### Your assignment
Word for word, reproduce the listing that follows, excluding any pictures it contains.

---------------

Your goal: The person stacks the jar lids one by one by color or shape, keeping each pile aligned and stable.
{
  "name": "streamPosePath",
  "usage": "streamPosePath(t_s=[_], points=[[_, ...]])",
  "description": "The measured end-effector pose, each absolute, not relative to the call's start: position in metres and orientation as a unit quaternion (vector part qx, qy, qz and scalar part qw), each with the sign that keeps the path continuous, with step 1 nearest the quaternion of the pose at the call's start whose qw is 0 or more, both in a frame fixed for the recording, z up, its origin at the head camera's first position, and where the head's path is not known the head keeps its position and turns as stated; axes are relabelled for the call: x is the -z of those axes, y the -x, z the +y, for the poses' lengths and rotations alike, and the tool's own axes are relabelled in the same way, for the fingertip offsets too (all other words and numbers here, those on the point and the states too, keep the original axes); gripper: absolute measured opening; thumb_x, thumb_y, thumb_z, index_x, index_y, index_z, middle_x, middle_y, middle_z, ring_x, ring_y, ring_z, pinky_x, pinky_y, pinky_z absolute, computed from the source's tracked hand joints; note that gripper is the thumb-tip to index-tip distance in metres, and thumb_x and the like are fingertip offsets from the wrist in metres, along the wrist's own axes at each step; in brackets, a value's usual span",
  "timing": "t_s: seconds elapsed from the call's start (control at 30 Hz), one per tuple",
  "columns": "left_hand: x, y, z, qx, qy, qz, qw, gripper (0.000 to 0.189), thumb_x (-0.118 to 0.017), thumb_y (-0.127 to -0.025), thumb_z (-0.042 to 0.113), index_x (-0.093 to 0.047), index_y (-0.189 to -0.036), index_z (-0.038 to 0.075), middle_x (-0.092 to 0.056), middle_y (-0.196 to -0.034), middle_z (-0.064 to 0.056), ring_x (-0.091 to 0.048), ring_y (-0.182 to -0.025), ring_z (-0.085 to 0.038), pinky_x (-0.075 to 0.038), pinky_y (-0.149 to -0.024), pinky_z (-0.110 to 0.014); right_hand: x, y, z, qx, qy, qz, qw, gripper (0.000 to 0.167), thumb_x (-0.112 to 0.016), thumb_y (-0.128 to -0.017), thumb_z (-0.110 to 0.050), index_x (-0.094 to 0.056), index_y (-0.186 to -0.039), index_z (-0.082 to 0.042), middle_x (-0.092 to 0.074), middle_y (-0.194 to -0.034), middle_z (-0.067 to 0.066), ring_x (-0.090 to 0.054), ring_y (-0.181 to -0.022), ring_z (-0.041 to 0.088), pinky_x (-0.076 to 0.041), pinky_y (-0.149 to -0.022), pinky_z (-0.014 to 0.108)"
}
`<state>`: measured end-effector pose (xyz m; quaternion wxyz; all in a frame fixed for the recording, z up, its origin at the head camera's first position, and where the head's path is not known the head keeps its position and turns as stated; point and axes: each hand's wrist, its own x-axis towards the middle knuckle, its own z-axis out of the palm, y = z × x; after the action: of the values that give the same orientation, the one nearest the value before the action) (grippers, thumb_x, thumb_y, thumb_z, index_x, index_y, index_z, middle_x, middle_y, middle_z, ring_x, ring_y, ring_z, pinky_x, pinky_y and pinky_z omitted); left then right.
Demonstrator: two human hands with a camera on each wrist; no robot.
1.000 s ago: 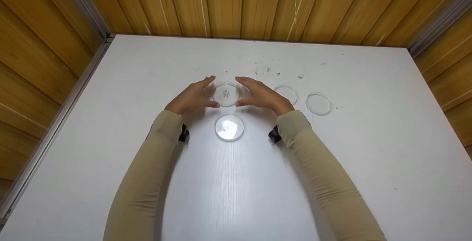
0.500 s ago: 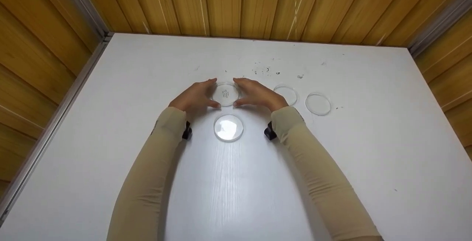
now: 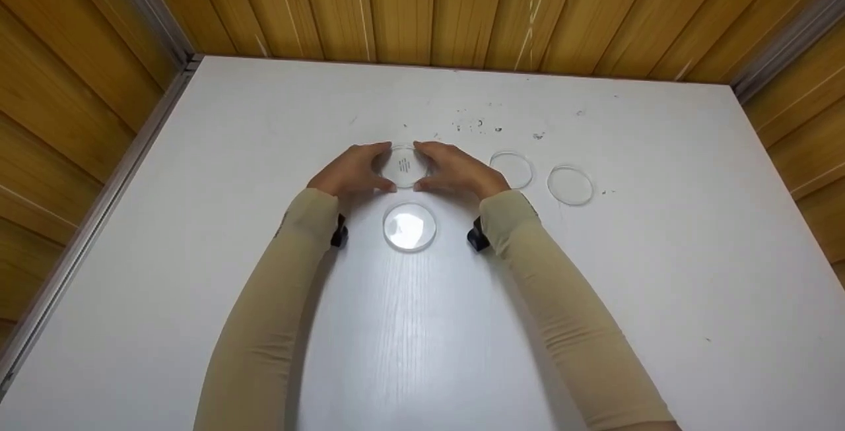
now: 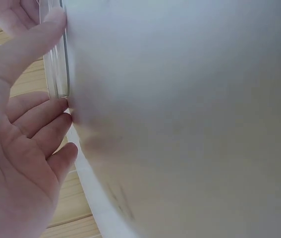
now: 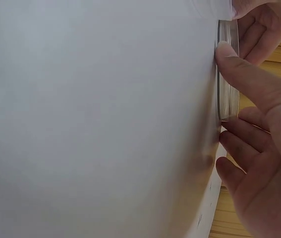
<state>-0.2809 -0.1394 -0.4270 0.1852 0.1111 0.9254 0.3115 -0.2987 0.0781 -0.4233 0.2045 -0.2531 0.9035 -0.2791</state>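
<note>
A clear round petri dish (image 3: 405, 165) with small dark print lies on the white table, between my two hands. My left hand (image 3: 355, 170) grips its left side, thumb at the near edge and fingers at the far edge. From the right, my right hand (image 3: 457, 170) holds it the same way. In the left wrist view the thumb (image 4: 55, 22) presses the dish's side wall. The right wrist view shows the other thumb (image 5: 226, 52) against that wall, with fingertips at the far rim. Just nearer to me sits another petri dish (image 3: 409, 227), reflecting the light.
Two shallow clear dish pieces (image 3: 570, 185) lie to the right, the closer one (image 3: 511, 169) just beyond my right hand. Dark specks mark the table (image 3: 660, 272) behind them. Wood-look panels (image 3: 403, 8) wall the back and sides.
Both hands have moved inward, from standing apart on either side of the printed dish to gripping its edges. The other dish parts have stayed in place.
</note>
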Motion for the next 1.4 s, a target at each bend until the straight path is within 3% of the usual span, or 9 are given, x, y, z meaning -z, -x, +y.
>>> streamPosePath(t_s=[0.73, 1.03, 1.4], points=[[0.416, 0.277, -0.139, -0.319, -0.116, 0.924, 0.176, 0.086, -0.081, -0.078, 0.026, -0.035, -0.150, 0.013, -0.038, -0.153, -0.007, -0.032, -0.143, -0.025, -0.026, -0.117, -0.044, 0.416, 0.293, 0.085, 0.317, 0.275, 0.890, 0.178, 0.087, -0.079, -0.080, -0.028, -0.032, -0.149, -0.004, -0.037, -0.153, 0.010, -0.032, -0.142, 0.022, -0.025, -0.118, 0.036], [0.407, 0.264, -0.141, -0.309, -0.123, 0.928, 0.170, 0.085, -0.080, -0.078, 0.030, -0.035, -0.150, 0.017, -0.036, -0.154, -0.003, -0.029, -0.144, -0.022, -0.024, -0.118, -0.044, 0.408, 0.285, 0.087, 0.292, 0.269, 0.900, 0.180, 0.087, -0.078, -0.081, -0.032, -0.031, -0.151, -0.011, -0.031, -0.156, 0.007, -0.023, -0.147, 0.023, -0.019, -0.120, 0.039], [0.401, 0.251, -0.138, -0.303, -0.139, 0.930, 0.153, 0.084, -0.082, -0.076, 0.030, -0.040, -0.147, 0.015, -0.041, -0.151, -0.006, -0.035, -0.141, -0.024, -0.030, -0.115, -0.044, 0.402, 0.275, 0.093, 0.272, 0.298, 0.900, 0.166, 0.087, -0.079, -0.079, -0.034, -0.034, -0.149, -0.008, -0.038, -0.151, 0.010, -0.033, -0.141, 0.025, -0.027, -0.117, 0.039]])
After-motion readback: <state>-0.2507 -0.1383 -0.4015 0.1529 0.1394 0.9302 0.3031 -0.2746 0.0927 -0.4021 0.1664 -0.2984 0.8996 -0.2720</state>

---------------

### Result of this task
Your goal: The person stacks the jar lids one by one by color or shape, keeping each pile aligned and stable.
{
  "name": "streamPosePath",
  "usage": "streamPosePath(t_s=[_], points=[[_, ...]])",
  "description": "The measured end-effector pose, each absolute, not relative to the call's start: position in metres and orientation as a unit quaternion (vector part qx, qy, qz and scalar part qw), each with the sign that keeps the path continuous, with step 1 nearest the quaternion of the pose at the call's start whose qw is 0 or more, both in a frame fixed for the recording, z up, its origin at the head camera's first position, and where the head's path is not known the head keeps its position and turns as stated; axes are relabelled for the call: x is the -z of those axes, y the -x, z the +y, for the poses' lengths and rotations alike, and the tool's own axes are relabelled in the same way, for the fingertip offsets too (all other words and numbers here, those on the point and the states too, keep the original axes); gripper: absolute measured opening; thumb_x, thumb_y, thumb_z, index_x, index_y, index_z, middle_x, middle_y, middle_z, ring_x, ring_y, ring_z, pinky_x, pinky_y, pinky_z absolute, computed from the source's tracked hand joints; note that gripper is the thumb-tip to index-tip distance in metres, and thumb_x and the like are fingertip offsets from the wrist in metres, along the wrist's own axes at each step; in brackets, a value's usual span",
  "timing": "t_s: seconds elapsed from the call's start (control at 30 Hz), one per tuple",
  "columns": "left_hand: x, y, z, qx, qy, qz, qw, gripper (0.000 to 0.189), thumb_x (-0.118 to 0.017), thumb_y (-0.127 to -0.025), thumb_z (-0.042 to 0.113), index_x (-0.093 to 0.047), index_y (-0.189 to -0.036), index_z (-0.038 to 0.075), middle_x (-0.092 to 0.056), middle_y (-0.196 to -0.034), middle_z (-0.064 to 0.056), ring_x (-0.091 to 0.048), ring_y (-0.182 to -0.025), ring_z (-0.085 to 0.038), pinky_x (-0.075 to 0.038), pinky_y (-0.149 to -0.024), pinky_z (-0.110 to 0.014); right_hand: x, y, z, qx, qy, qz, qw, gripper (0.000 to 0.167), thumb_x (-0.112 to 0.016), thumb_y (-0.128 to -0.017), thumb_z (-0.110 to 0.050), index_x (-0.094 to 0.056), index_y (-0.186 to -0.039), index_z (-0.082 to 0.042), middle_x (-0.092 to 0.074), middle_y (-0.194 to -0.034), middle_z (-0.067 to 0.066), ring_x (-0.090 to 0.054), ring_y (-0.181 to -0.022), ring_z (-0.041 to 0.088), pinky_x (-0.076 to 0.041), pinky_y (-0.149 to -0.022), pinky_z (-0.014 to 0.108)"
}
`<state>`: measured end-effector pose (xyz m; quaternion wxyz; all in a frame fixed for the recording, z up, its origin at the head camera's first position, and where the head's path is not known the head keeps its position and turns as stated; point and axes: each hand's wrist, its own x-axis towards the middle knuckle, its own z-axis out of the palm, y = z × x; after the action: of the values that give the same orientation, the one nearest the value before the action) (grippers, thumb_x, thumb_y, thumb_z, index_x, index_y, index_z, middle_x, middle_y, middle_z, ring_x, ring_y, ring_z, pinky_x, pinky_y and pinky_z omitted); left then right.
Demonstrator: two human hands with a camera on each wrist; no robot.
1.000 s ago: 
0.500 s ago: 
now: 
now: 
now: 
<state>-0.2809 -0.1394 -0.4270 0.1852 0.1111 0.9254 0.3115 -0.2987 0.0781 -0.4233 0.2045 -0.2531 0.9035 -0.2791</state>
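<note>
A clear round petri dish (image 3: 405, 165) with small dark print lies on the white table, between my two hands. My left hand (image 3: 355, 170) grips its left side, thumb at the near edge and fingers at the far edge. From the right, my right hand (image 3: 457, 170) holds it the same way. In the left wrist view the thumb (image 4: 55, 22) presses the dish's side wall. The right wrist view shows the other thumb (image 5: 226, 52) against that wall, with fingertips at the far rim. Just nearer to me sits another petri dish (image 3: 409, 227), reflecting the light.
Two shallow clear dish pieces (image 3: 570, 185) lie to the right, the closer one (image 3: 511, 169) just beyond my right hand. Dark specks mark the table (image 3: 660, 272) behind them. Wood-look panels (image 3: 403, 8) wall the back and sides.
Both hands have moved inward, from standing apart on either side of the printed dish to gripping its edges. The other dish parts have stayed in place.
</note>
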Motion for the next 1.4 s, a target at each bend until the straight path is within 3% of the usual span, or 9 are given, x, y, z meaning -z, -x, +y.
>>> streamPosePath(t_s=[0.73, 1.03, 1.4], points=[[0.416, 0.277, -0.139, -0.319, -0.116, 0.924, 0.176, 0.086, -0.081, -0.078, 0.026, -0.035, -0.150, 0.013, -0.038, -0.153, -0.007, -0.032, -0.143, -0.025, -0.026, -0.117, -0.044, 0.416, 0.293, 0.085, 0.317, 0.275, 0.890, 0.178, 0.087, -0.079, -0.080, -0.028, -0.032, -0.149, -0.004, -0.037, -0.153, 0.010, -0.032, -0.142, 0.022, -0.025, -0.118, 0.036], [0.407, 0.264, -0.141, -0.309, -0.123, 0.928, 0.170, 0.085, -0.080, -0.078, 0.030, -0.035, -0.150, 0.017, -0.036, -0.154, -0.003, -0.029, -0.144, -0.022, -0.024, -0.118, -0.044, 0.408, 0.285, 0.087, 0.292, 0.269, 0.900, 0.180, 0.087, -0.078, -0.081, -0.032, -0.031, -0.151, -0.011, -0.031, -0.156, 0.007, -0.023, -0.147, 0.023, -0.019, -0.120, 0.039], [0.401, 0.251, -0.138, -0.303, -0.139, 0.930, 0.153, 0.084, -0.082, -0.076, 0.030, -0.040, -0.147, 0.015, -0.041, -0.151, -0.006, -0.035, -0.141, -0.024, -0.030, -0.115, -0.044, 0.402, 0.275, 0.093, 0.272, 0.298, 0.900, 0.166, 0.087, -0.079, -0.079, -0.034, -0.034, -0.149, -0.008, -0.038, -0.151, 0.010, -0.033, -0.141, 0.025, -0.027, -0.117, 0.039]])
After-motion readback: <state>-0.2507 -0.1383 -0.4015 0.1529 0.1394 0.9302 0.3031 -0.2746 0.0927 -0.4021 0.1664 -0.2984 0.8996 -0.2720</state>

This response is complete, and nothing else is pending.